You have a great attitude - dust yourself off, like you said, and look forward. So thankful to hear your story! Xo7 -
Welcome @GardenMama129
This is one of my teammates in my weight loss challenge group!
You have found the best group of supportive people here. Whether you want to cut back on the booze or quit it all together. Nothing but understanding and motivation here!6 -
@lilann1961 nice to hear your story. We all know that feeling, questioning how we let ourselves get to that point. Getting back up and starting new is all we can do and try to make each day better.
Also, it’s nice to hear stories from people who have been reading but maybe not posting messages all the time. Thanks.6 -
Welcome @GardenMama129
You have found the best group of supportive people here. Whether you want to cut back on the booze or quit it all together. Nothing but understanding and motivation here!
Thank you. I hope to be able to enjoy an occasional glass of wine with special meals in the future. But I don't ever want it to be my daily go to again. And after seeing the videos and learning additional information about how alcohol interacts with the body, I don't see that happening. Knowledge is power.
I very much appreciate finding this group.6 -
I told myself I was done but I knew there was still things missing.

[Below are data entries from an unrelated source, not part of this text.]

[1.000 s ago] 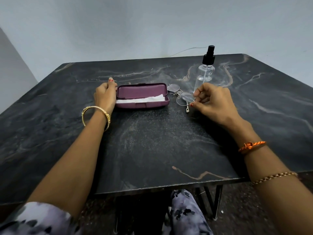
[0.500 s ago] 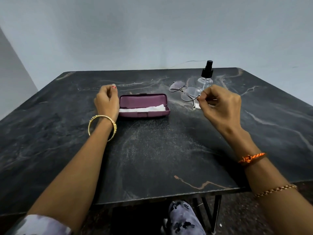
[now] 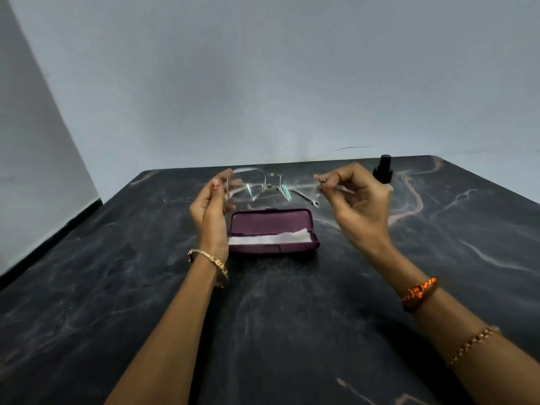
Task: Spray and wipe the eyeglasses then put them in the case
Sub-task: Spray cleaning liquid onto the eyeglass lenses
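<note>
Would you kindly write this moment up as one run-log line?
left hand: holds eyeglasses | right hand: holds other end | case: open, white cloth inside | spray bottle: untouched on table

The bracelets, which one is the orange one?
The orange bracelet is on the right wrist, nearest the right hand. The beaded gold chain sits farther up that arm; the gold bangle circles the left wrist.

We have a single head-worn wide-angle view, looking forward and slightly down across the desk [image 3: 292,317] toward the wall [image 3: 263,83]. It sits close above the forearms; edges seem bent, probably lens distortion.
</note>
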The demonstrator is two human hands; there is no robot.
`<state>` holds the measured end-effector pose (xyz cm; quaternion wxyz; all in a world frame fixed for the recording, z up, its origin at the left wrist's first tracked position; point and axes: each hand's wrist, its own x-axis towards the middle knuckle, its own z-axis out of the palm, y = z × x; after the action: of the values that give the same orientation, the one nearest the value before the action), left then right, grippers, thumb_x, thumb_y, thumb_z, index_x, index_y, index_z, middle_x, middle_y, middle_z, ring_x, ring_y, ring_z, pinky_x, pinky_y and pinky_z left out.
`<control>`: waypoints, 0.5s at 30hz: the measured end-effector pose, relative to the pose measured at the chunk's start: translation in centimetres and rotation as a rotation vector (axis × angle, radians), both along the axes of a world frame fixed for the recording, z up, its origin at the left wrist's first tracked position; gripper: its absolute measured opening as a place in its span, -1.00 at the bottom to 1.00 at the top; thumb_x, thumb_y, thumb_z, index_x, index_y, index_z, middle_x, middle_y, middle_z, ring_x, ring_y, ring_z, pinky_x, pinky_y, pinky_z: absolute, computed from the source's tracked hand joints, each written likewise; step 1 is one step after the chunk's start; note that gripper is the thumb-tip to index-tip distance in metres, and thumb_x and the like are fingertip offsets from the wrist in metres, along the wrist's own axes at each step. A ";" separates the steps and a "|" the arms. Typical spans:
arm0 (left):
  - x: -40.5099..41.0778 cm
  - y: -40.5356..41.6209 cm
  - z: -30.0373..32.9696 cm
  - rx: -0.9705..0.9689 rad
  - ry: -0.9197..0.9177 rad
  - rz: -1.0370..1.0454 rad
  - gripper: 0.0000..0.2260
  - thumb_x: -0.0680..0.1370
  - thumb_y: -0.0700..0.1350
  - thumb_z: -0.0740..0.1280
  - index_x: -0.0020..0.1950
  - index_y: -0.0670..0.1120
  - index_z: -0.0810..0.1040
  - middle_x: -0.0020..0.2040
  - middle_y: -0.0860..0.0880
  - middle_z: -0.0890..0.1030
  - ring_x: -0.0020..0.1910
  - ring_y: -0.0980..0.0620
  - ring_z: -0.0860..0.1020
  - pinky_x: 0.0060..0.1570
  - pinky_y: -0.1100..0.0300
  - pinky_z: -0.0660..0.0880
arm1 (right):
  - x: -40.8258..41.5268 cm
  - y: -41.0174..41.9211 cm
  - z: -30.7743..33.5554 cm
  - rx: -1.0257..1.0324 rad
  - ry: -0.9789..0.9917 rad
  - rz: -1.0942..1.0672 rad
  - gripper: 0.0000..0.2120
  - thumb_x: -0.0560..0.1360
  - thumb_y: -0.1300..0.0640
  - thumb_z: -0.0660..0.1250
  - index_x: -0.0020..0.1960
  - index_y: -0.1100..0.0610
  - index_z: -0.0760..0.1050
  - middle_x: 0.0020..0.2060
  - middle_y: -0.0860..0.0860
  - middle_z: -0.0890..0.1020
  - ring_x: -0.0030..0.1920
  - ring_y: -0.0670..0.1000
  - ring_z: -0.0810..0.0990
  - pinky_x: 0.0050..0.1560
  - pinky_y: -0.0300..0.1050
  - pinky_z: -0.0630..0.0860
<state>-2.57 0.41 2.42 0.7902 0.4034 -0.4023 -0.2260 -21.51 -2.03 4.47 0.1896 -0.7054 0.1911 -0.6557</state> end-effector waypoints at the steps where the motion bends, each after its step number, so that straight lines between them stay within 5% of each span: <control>1: 0.2 0.0 0.3 -0.010 0.022 -0.036 -0.82 0.56 -0.20 0.17 -0.04 -0.10 0.57 -0.28 0.10 0.67 -0.31 0.21 0.59 -0.34 0.36 0.52 | 0.0 -0.1 -0.4 0.033 -0.024 0.026 -0.69 0.41 0.44 0.31 -0.22 0.03 0.43 -0.26 -0.02 0.55 -0.14 -0.18 0.62 -0.12 -0.31 0.57; 5: -0.3 0.5 0.7 -0.027 0.076 -0.165 -0.82 0.53 -0.25 0.19 -0.15 -0.15 0.58 -0.38 0.06 0.67 -0.34 0.17 0.61 -0.33 0.35 0.56 | -0.9 -0.6 -0.6 0.132 -0.128 0.115 -0.71 0.39 0.47 0.31 -0.18 0.08 0.44 -0.29 -0.15 0.62 -0.15 -0.20 0.63 -0.11 -0.35 0.55; 9: -1.5 1.2 1.3 -0.046 0.137 -0.289 -0.84 0.49 -0.22 0.22 -0.17 -0.11 0.60 -0.31 0.06 0.69 -0.30 0.16 0.61 -0.39 0.36 0.52 | -1.9 -0.6 -0.5 0.196 -0.188 0.125 -0.73 0.39 0.44 0.34 -0.16 0.09 0.43 -0.23 0.01 0.55 -0.17 -0.15 0.62 -0.11 -0.32 0.56; 15: -2.4 1.8 1.8 -0.044 0.146 -0.341 -0.87 0.33 -0.16 0.30 -0.30 -0.08 0.65 -0.31 0.07 0.69 -0.26 0.17 0.63 -0.36 0.36 0.53 | -2.0 -0.5 -0.3 0.320 -0.311 0.214 -0.83 0.41 0.34 0.35 -0.11 0.08 0.53 -0.35 -0.16 0.66 -0.28 -0.20 0.62 -0.24 -0.35 0.56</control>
<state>-5.00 2.23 4.26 0.7762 0.2943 -0.4111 -0.3767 -23.54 -2.48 4.14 0.3943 -0.5733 0.1854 -0.6939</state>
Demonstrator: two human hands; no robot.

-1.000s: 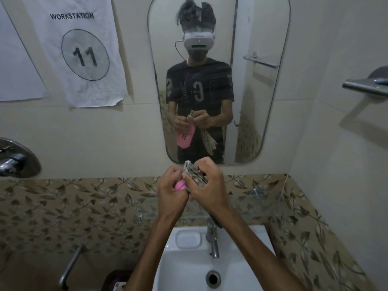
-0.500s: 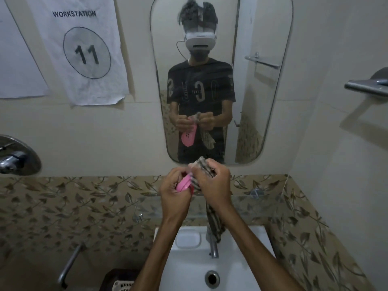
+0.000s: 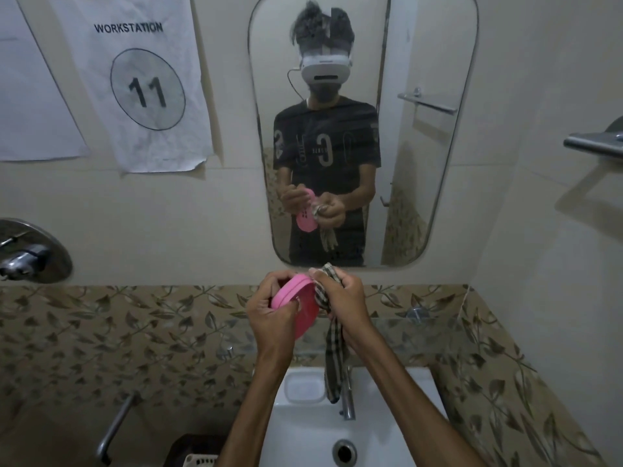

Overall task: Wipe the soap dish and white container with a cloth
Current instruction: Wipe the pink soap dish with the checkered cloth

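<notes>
Above sink [image 3: 371,433], soap dish [image 3: 296,306] between left-hand fingers [image 3: 286,310].

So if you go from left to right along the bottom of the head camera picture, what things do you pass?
Metal pipe → white basket → sink drain hole → leaf-patterned wall tiles on the right.

The oval plastic soap dish [image 3: 296,306] is bright pink. At its three o'clock, the woven cotton cloth [image 3: 333,358] is checked brown and cream. The ceramic basin [image 3: 303,429] is white (tiles [image 3: 101,332] show brown leaves on tan).
</notes>
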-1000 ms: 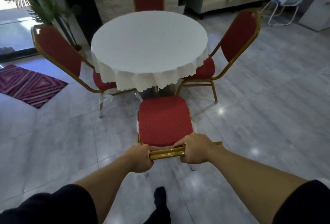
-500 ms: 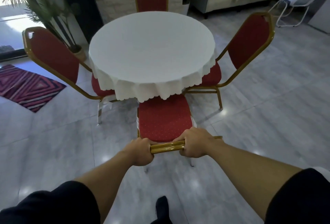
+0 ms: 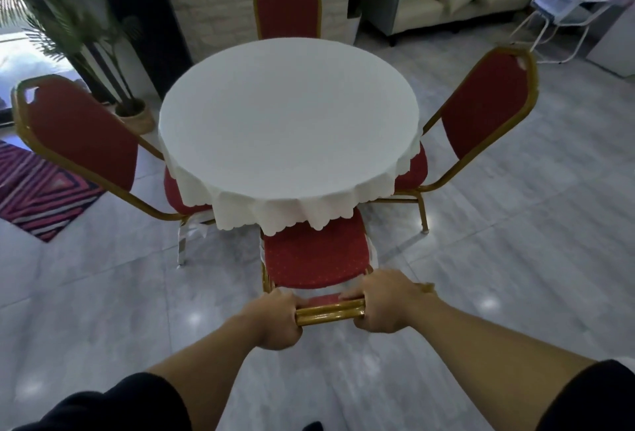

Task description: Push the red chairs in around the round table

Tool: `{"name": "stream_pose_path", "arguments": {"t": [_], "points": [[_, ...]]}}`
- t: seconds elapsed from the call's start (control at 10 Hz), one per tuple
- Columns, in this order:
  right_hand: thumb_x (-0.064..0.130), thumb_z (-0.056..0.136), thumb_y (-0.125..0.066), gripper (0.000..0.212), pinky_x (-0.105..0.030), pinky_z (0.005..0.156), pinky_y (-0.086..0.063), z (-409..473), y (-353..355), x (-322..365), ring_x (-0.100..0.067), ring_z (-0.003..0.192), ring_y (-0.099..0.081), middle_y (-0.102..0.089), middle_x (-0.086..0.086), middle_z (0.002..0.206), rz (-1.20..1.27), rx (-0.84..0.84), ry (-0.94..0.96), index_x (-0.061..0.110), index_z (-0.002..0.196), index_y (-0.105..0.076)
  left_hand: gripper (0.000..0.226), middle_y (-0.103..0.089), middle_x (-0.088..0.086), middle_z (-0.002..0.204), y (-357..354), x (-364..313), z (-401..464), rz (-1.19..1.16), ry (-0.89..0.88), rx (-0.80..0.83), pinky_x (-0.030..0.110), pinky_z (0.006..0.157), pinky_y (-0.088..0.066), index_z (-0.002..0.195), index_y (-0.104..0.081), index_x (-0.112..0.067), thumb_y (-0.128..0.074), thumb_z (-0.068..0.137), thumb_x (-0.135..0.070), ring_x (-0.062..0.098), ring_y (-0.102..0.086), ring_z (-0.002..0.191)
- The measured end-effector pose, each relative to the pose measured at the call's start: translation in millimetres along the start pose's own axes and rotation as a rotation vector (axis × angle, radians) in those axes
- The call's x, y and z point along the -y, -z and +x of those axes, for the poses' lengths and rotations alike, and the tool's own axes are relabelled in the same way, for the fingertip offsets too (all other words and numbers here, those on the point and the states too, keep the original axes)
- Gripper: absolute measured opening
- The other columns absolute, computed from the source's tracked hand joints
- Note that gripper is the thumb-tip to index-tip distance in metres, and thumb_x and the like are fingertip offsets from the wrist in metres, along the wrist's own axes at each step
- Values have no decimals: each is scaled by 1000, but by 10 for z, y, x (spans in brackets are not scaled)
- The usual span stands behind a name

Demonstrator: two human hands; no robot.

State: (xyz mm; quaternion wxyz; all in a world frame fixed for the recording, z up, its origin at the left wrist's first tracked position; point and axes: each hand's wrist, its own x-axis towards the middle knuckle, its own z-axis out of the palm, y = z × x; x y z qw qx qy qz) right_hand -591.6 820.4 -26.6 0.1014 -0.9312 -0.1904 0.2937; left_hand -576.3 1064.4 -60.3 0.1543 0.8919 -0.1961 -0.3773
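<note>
Near chair slid further in, seat front now under worktop cloth. Left hand and right hand fingers clamped on its backrest top rail. Final push; next likely release.

No legible text, labels, brands, numbers or signs anywhere in view.
</note>
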Motion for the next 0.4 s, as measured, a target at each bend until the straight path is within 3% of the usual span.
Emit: {"name": "stream_pose_path", "arguments": {"t": [0.1,0.2,0.3,0.4], "points": [[66,78,-58,51,-40,87,-54,27,24,-14,-18,85,-66,-73,9,94,17,16,-1,39,120,-71,57,-69,-6,95,40,15,32,30,-4,56,36,82,-58,135,-61,-45,-55,79,-34,21,-68,88],[99,63,-57,95,-39,91,-58,-1,88,-15,-12,92,-68,-75,12,103,121,76,-9,37,134,-69,51,-69,-4,104,201,-71,31,52,-17,169,31,81,-48,133,-63,-34,-66,86,-52,20,-67,97],[101,60,-59,106,-36,101,-54,-70,186,-167,-10,112,-68,-74,11,127,277,32,-45,34,142,-66,91,-66,-6,127,345,-196,100,92,30,256,37,98,-47,143,-56,-36,-60,70,-91,19,-62,114],[98,72,-52,102,-35,105,-47,-121,266,-393,-17,129,-61,-65,4,145,316,-43,-83,31,148,-60,127,-48,-4,159,439,-344,199,123,58,217,48,119,-37,160,-34,-41,-52,53,-106,24,-49,141]]}}
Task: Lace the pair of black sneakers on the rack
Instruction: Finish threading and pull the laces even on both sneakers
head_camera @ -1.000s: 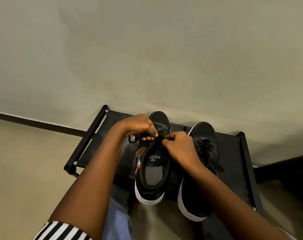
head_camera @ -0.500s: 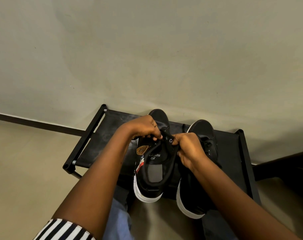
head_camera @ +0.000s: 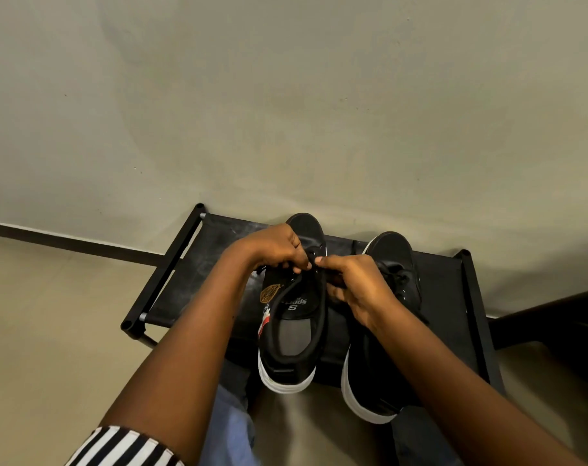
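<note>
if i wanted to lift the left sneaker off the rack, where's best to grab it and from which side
Probably the heel end of the left sneaker, coming from the near side, the person's own. The heel with its white sole overhangs the rack's front edge and is uncovered, and the open collar gives a rim to pinch. The middle is taken: the left hand and right hand are working the lace there.
</note>
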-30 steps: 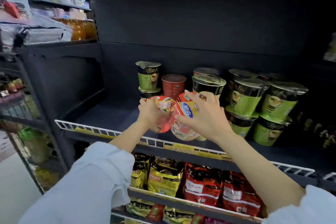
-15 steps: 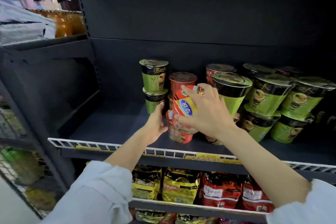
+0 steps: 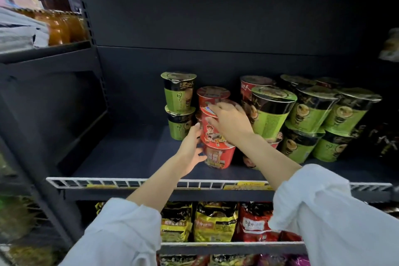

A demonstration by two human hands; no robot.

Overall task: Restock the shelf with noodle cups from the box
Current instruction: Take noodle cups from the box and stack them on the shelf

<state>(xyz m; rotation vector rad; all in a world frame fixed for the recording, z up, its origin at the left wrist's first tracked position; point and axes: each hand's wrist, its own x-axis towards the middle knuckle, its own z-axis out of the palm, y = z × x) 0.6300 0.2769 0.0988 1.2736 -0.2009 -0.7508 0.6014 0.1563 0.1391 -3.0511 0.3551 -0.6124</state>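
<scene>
Two red noodle cups are stacked on the dark shelf [image 3: 129, 157]. The lower red cup [image 3: 219, 156] stands on the shelf floor, and the upper red cup [image 3: 212, 129] sits on top of it. My right hand [image 3: 228, 122] grips the upper cup from its top and right side. My left hand [image 3: 191, 149] touches the left side of the stack with its fingers spread. Another red cup [image 3: 212, 94] stands just behind. The box is not in view.
Two stacked green cups [image 3: 179, 103] stand left of the red stack, and several green cups [image 3: 311, 119] fill the right side. A white wire rail [image 3: 108, 182] edges the shelf front. Noodle packets [image 3: 213, 222] fill the shelf below. Bottles [image 3: 62, 28] stand on the left rack.
Both hands have moved forward into the shelf. The two red cups went from being held in the air in front of the rail to standing stacked on the shelf floor.
</scene>
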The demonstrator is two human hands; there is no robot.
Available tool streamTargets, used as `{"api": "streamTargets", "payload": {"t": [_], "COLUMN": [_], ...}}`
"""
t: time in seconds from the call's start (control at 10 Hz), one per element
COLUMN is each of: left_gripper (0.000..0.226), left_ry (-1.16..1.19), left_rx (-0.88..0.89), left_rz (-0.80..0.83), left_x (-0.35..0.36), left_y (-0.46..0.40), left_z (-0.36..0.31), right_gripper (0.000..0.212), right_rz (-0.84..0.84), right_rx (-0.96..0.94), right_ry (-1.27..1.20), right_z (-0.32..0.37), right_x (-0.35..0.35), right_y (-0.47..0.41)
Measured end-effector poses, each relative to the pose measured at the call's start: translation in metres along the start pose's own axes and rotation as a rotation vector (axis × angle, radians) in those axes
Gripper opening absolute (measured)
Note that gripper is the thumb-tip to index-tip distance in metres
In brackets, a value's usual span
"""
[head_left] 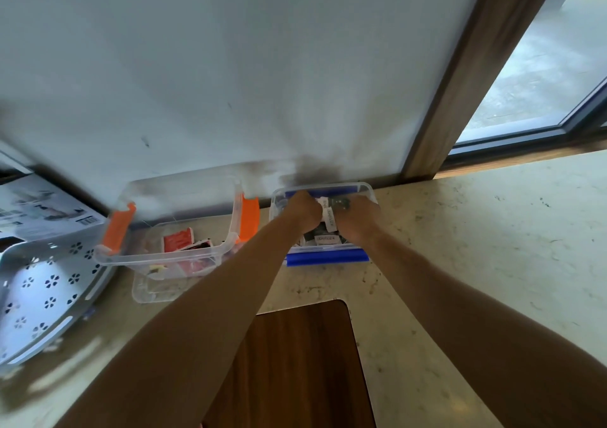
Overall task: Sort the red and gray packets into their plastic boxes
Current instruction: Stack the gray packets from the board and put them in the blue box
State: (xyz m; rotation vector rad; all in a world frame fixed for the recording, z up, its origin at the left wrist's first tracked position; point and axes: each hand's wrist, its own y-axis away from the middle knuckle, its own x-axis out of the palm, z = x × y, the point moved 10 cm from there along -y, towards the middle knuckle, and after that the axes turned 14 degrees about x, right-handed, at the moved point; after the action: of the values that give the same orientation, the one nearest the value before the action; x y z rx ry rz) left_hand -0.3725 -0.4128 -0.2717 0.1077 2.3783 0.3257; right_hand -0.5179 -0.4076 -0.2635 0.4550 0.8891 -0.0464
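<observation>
Now both your hands are down in the blue-clipped box (328, 258) by the wall: your left hand (303, 210) and right hand (356, 215) are curled around gray packets (328, 219) between them. Just left of it, the orange-clipped box (170, 258) holds red packets (179, 240), with a white basket (42, 283) further left on the counter (476, 230)

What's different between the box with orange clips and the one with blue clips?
The orange-clip box looks bigger and holds red packets; the blue-clip box looks smaller and holds gray packets. No hand is in the orange-clip box, while the left hand and right hand are both inside the blue-clip box. Both boxes are clear plastic, lidless, on the counter by the wall.
</observation>
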Motion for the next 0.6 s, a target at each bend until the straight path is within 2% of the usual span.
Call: {"api": "streamTargets", "payload": {"t": [0.1,0.2,0.3,0.4,0.5,0.6], "left_gripper": [0.034,0.034,0.042,0.047,0.055,0.057], "left_ry": [0.021,0.086,0.082,0.034,-0.050,-0.064], "left_rx": [-0.001,-0.023,0.053,0.100,0.127,0.127], "left_rz": [-0.063,-0.041,0.030,-0.107,-0.140,-0.166], "left_x": [-0.023,-0.030,-0.041,-0.063,-0.072,-0.082], "left_y": [0.030,0.047,0.089,0.125,0.184,0.223], "left_z": [-0.011,-0.010,-0.017,-0.016,-0.008,0.005], "right_gripper": [0.020,0.003,0.015,0.025,0.037,0.040], "right_rz": [0.031,0.042,0.022,0.045,0.082,0.119], "right_rx": [-0.024,-0.039,-0.163,-0.227,-0.280,-0.312], "right_ry": [-0.022,-0.104,-0.193,-0.207,-0.164,-0.095], "right_z": [0.001,0.002,0.014,0.021,0.022,0.021], "right_x": [-0.011,-0.021,-0.039,-0.042,-0.029,-0.011], "right_y": [0.020,0.039,0.083,0.120,0.170,0.204]}}
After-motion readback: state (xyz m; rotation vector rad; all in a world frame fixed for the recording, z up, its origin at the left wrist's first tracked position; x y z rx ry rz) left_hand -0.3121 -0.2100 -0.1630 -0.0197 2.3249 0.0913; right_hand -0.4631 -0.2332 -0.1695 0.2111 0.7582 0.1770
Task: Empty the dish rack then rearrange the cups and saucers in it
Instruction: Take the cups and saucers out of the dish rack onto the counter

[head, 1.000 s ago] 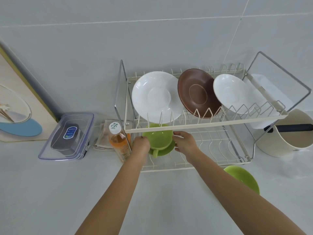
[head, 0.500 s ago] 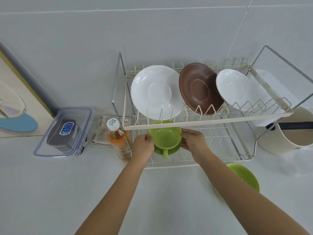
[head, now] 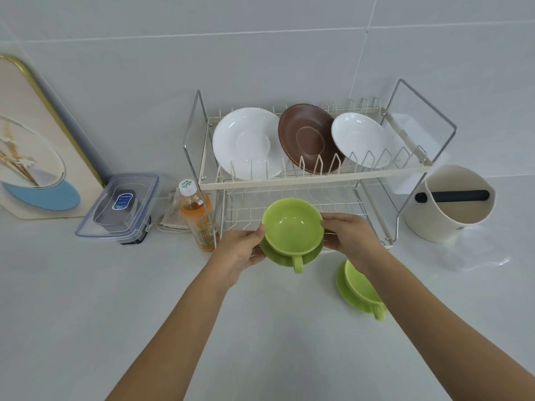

Then I read @GardenMama129's post how she used your collective information to get to 8 days and I was motivated to do some more work while I waited for my real work to catch up with me.
This is incomplete ( I am out of time today) and probably needs some rewording but these are new sections I intend to add to the resource post for August.
Tips & Observations from the Community on the Journey to Less/No Alcohol.- You may have initial/increased sugar cravings
- You may have mood swings and anxiety those first two week, but continue to focus on how good you feel
- Sometimes moderating/quitting will strain friendships that centered around alcohol
- You may find it easier to isolate yourself from events that will have drinking for a time
- Many report that initially filling the time they drink with other activities is a helpful distraction
- Sometimes doing something nice for yourself like a little award makes the journey easier
- For some people counting the alcohol free days makes it easier while others find it makes it much harder
- Sometimes not drinking feels like a punishment but that feeling fades with time
- It is important to eventually know if for you personally drinking less may mean not drinking at all. Moderating works for some but others find it impossible. Be prepared for this possible outcome.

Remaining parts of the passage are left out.